9 papers co-authored by 6 EECS faculty, 13 students,  3 post docs, and 3 alumni have made it into the Top 10 research papers ranked by TOPBOTS in four categories of AI Research. TOPBOTS is the largest publication, community, and educational resource for business leaders applying AI to their enterprises.  3 papers co-authored by Sergey Levine made the #1, #3, and #9 spots in "What Are Major Reinforcement Learning Achievements & Papers From 2018?"  A paper co-authored by Moritz Hardt ranked #5 in "Top 2018 AI research papers" and #3 in  "Recent Breakthrough Research Papers In AI Ethics." A paper co-authored by Jitendra Malik ranked #7 in the Top 2018 papers and #5 in "10 Cutting Edge Research Papers In Computer Vision & Image Generation."  The #2 Top 2018 paper was co-authored by David Wagner, and a paper co-authored by Alexei Efros ranked #9 in the Computer Vision category.

Celebrate EECS Women's History Month in March!

The EECS department is celebrating Women’s History Month (WHM) this March by recognizing and sharing stories about women, both past and present, in the fields of electrical engineering and computer science.
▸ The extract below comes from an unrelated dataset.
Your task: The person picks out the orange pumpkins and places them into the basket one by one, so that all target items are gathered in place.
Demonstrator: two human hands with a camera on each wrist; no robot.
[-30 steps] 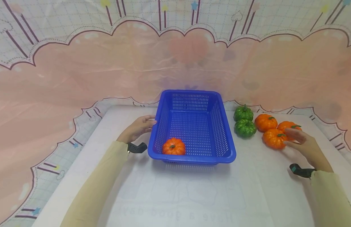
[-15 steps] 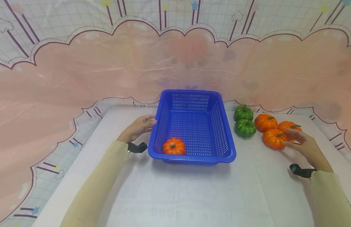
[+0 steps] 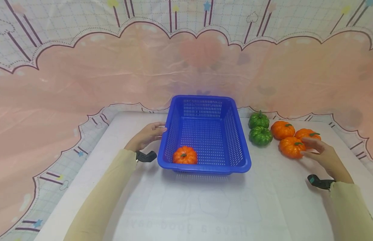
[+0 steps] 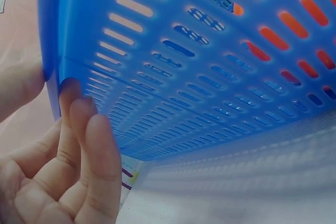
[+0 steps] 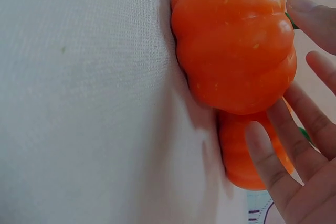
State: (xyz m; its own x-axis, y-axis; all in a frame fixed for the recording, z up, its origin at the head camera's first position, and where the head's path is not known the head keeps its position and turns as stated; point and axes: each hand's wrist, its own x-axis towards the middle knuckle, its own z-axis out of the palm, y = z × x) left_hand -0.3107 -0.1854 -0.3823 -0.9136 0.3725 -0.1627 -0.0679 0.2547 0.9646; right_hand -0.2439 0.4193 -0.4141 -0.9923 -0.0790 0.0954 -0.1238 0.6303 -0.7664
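A blue basket (image 3: 201, 134) stands on the white bench (image 3: 265, 194), one orange pumpkin (image 3: 185, 155) inside at seven o'clock. At nine, the left hand (image 3: 145, 135) pinches its rim. At three: two green pumpkins (image 3: 260, 136), three orange ones (image 3: 290, 147), and the right hand (image 3: 326, 157), grip loosely wide.

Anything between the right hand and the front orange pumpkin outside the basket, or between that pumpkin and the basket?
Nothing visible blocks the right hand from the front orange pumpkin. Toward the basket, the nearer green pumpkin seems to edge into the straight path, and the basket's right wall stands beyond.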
The goal of Berkeley EECS WHM, a student-led department-backed initiative created by 4th year EECS major Olivia Hsu, is to facilitate the conversation about diversity and inclusion in the field through a series of events and newsletters.  A kickoff event will take place on Friday, March 1st at 9:30 am in the Woz.

GridWatch monitors electrical power grids using smart phones

A research team from Lab11, led by Associate Prof. Prabal Dutta and PhD student Noah Klugman, have created a new suite of technologies called GridWatch that uses the sensors on smartphones to monitor an electrical grid and measure outages, grid frequency, and voltage sags and spikes.   They launched an app in Ghana last year called DumsorWatch, that uses a variety of data from phone sensors (power charging, movement, WiFi signals, etc) to determine probabilistically whether a nearby electrical grid is working.  The team also includes PhD student Joshua Adkins, research scientist Matt Podolsky, and Professor Jay Taneja from the University of Massachusetts, Amherst.

Jasmine Jan and Andre Lai present papers at Haas Scholars conference

Haas Scholars Jasmine Jan and Andre Lai, who are both Bioengineering majors minoring in EECS, made presentations at the 2019 Haas Scholars Spring Research Conference last week titled "Disrupting: Daring to Reimagine."  Jan spoke about her research on a "Solution Processable Point-of-care Optoelectronic Device for Procalcitonin Sensing." Lai spoke about his research on a "A High-Throughput Microfluidic Device for Single Cell Isolation and Analysis."